[What is required] In the records that follow, the lines from the one containing "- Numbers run" to the one containing "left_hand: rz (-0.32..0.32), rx", inclusive, are to be given again exactly.

★ ★ ★ ★ ★

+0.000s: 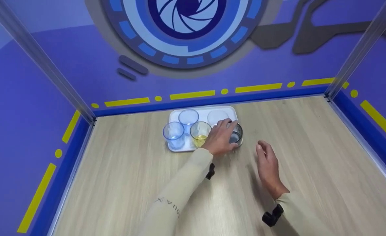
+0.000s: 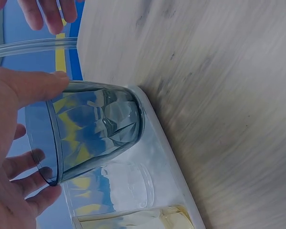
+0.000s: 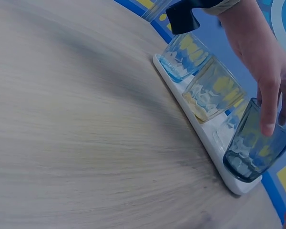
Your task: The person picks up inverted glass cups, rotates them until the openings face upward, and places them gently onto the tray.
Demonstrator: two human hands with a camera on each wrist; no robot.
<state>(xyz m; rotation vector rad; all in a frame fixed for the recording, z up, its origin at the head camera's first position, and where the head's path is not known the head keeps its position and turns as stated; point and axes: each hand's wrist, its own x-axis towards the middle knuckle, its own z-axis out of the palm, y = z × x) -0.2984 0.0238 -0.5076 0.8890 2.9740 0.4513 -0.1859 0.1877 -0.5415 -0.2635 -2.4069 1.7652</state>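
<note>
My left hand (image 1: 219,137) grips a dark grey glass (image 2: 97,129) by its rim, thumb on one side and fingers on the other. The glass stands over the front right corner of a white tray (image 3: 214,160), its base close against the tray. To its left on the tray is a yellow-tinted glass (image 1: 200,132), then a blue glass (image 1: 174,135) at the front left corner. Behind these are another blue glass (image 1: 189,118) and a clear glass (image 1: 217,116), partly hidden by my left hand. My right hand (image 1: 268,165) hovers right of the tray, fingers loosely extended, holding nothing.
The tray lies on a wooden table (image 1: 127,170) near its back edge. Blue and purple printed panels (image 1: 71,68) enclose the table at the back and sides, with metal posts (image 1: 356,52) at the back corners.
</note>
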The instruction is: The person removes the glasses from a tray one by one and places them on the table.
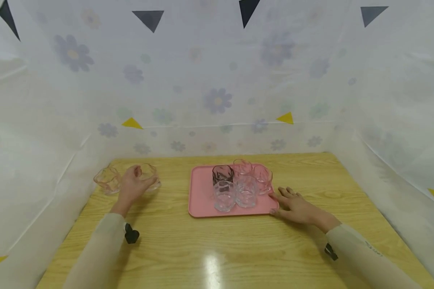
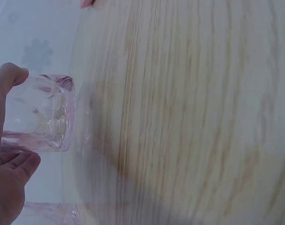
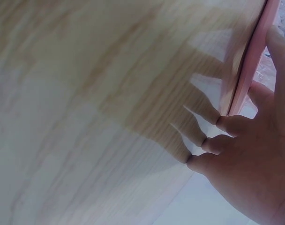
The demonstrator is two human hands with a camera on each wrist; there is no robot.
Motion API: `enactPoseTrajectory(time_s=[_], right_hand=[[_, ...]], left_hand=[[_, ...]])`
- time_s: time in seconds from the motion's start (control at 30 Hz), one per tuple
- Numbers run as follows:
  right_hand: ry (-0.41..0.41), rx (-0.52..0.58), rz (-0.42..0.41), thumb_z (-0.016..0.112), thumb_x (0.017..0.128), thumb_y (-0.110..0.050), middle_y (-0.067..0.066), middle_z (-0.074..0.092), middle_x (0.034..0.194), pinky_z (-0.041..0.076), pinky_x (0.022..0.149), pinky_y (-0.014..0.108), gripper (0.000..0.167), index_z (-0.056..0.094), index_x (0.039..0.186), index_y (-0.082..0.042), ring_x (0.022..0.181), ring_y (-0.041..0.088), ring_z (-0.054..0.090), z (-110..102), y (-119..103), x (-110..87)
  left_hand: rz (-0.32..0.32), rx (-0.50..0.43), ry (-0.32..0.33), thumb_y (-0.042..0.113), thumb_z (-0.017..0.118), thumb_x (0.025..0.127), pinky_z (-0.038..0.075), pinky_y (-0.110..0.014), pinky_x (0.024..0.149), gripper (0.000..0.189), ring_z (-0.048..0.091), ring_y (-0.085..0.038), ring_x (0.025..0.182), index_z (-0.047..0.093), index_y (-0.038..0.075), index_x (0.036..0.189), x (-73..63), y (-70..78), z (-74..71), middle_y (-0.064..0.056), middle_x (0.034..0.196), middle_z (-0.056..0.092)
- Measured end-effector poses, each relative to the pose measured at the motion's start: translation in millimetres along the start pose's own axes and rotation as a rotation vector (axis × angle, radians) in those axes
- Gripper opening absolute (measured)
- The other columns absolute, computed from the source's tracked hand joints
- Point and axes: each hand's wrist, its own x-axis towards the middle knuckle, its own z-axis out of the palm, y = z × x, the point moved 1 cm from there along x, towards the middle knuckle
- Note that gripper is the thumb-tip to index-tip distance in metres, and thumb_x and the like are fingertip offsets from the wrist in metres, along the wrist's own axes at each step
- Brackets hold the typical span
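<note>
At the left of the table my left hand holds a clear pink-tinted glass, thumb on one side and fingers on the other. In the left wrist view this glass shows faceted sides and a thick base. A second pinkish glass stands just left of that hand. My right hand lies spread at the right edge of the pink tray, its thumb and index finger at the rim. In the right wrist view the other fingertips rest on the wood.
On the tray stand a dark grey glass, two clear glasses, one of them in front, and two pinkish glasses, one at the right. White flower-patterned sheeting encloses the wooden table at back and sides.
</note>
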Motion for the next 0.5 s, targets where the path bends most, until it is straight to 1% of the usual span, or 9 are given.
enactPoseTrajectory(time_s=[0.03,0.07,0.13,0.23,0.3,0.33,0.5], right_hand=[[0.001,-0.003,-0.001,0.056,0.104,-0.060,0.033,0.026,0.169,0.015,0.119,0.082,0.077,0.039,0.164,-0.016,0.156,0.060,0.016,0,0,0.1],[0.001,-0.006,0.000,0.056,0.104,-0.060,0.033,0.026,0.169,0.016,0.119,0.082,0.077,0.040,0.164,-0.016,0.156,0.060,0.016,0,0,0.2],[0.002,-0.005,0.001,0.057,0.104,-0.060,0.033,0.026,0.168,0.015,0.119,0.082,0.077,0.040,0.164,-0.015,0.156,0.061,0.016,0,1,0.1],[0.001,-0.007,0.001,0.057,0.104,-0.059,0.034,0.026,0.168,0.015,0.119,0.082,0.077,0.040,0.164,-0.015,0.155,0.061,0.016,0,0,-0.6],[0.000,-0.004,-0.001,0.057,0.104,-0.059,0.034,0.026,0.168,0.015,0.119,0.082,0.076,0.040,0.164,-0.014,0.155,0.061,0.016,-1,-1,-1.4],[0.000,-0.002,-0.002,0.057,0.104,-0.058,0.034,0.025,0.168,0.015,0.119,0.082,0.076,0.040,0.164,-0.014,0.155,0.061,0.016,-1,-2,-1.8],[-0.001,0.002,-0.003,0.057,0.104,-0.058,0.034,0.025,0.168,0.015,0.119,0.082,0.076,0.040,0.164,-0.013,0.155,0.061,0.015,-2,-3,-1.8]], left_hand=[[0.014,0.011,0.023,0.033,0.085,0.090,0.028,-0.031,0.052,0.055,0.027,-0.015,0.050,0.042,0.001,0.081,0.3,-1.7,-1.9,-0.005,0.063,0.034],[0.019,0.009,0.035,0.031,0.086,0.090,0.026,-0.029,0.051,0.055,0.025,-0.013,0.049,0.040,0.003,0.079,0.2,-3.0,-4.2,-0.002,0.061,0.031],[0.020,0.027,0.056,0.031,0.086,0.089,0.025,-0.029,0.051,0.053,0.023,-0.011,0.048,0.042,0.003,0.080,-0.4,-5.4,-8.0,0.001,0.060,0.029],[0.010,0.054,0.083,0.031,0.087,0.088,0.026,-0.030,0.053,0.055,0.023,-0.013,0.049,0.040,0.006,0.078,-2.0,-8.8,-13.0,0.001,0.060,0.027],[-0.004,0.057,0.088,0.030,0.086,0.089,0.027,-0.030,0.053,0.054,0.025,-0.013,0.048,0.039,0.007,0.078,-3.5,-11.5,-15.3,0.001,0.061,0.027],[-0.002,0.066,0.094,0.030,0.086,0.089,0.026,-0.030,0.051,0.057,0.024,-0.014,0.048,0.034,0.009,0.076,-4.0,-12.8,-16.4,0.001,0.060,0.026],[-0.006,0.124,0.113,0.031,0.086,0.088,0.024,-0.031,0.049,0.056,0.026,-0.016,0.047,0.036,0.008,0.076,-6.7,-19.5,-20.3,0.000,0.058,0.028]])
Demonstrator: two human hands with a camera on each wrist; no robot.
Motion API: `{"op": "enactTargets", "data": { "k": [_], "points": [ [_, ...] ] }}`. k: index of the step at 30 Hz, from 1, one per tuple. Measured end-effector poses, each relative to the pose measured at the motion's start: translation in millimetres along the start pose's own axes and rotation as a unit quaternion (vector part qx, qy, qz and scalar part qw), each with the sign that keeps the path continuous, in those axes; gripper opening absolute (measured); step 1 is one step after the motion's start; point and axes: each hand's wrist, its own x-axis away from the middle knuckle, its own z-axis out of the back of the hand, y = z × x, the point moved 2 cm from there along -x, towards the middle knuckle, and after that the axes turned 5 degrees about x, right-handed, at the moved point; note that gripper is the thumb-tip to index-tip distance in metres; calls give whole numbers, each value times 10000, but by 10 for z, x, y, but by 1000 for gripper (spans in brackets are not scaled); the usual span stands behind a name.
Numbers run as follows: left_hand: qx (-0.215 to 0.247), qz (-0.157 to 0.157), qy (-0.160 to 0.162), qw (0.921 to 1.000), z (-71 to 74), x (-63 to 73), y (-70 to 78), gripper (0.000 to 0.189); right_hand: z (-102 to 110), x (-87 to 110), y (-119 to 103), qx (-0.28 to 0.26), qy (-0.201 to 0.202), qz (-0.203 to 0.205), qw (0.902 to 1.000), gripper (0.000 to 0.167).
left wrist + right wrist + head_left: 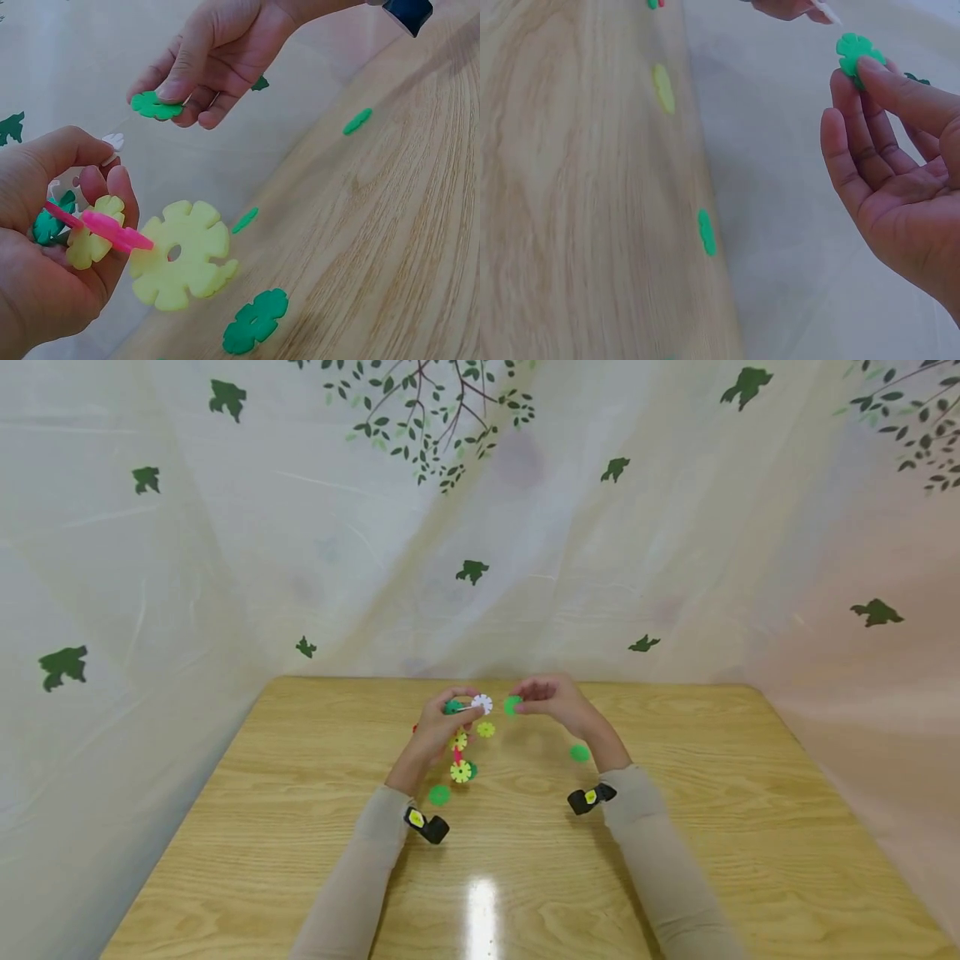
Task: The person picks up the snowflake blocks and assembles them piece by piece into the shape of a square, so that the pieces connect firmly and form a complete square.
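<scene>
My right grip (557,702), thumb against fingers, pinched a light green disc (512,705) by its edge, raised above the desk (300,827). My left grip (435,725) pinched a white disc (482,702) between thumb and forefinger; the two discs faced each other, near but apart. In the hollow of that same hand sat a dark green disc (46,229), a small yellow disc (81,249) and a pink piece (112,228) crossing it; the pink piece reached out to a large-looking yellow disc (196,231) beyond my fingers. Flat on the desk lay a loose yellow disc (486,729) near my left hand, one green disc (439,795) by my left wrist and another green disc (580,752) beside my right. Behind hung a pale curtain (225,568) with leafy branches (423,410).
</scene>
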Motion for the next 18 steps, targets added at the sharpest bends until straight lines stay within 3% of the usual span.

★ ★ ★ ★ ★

[Task result]
- Numbers run as follows:
  right_hand: ry (-0.41..0.41), rx (-0.52..0.58), rz (-0.42..0.41), thumb_z (-0.016..0.112), thumb_x (0.017..0.128), thumb_y (-0.110..0.050), middle_y (-0.067..0.066), middle_z (-0.074..0.092), middle_x (0.034..0.194), pinky_z (-0.041..0.076), pinky_x (0.022..0.149), pinky_y (-0.014..0.108), gripper (0.000..0.167), index_z (-0.056..0.094), index_x (0.039..0.186), index_y (-0.082..0.042), ring_x (0.022..0.181), ring_y (-0.041..0.088), ring_z (-0.054..0.090), z (-110..102), y (-119..103), x (-110..87)
  left_hand: rz (-0.32..0.32), rx (-0.50..0.43), ry (-0.32..0.33), thumb_y (-0.042..0.113), thumb_z (-0.017..0.118), thumb_x (0.025..0.127), pinky_z (-0.038..0.075), pinky_y (-0.110..0.014), pinky_x (0.024..0.149), gripper (0.000..0.189), ring_z (-0.048..0.091), ring_y (-0.085..0.038), ring_x (0.025..0.182), index_z (-0.047..0.093), index_y (-0.038..0.075), index_x (0.036..0.189), x (-73..63), y (-70..78), z (-74..71), middle_y (-0.064..0.056), middle_x (0.034..0.196), middle_z (-0.056..0.092)

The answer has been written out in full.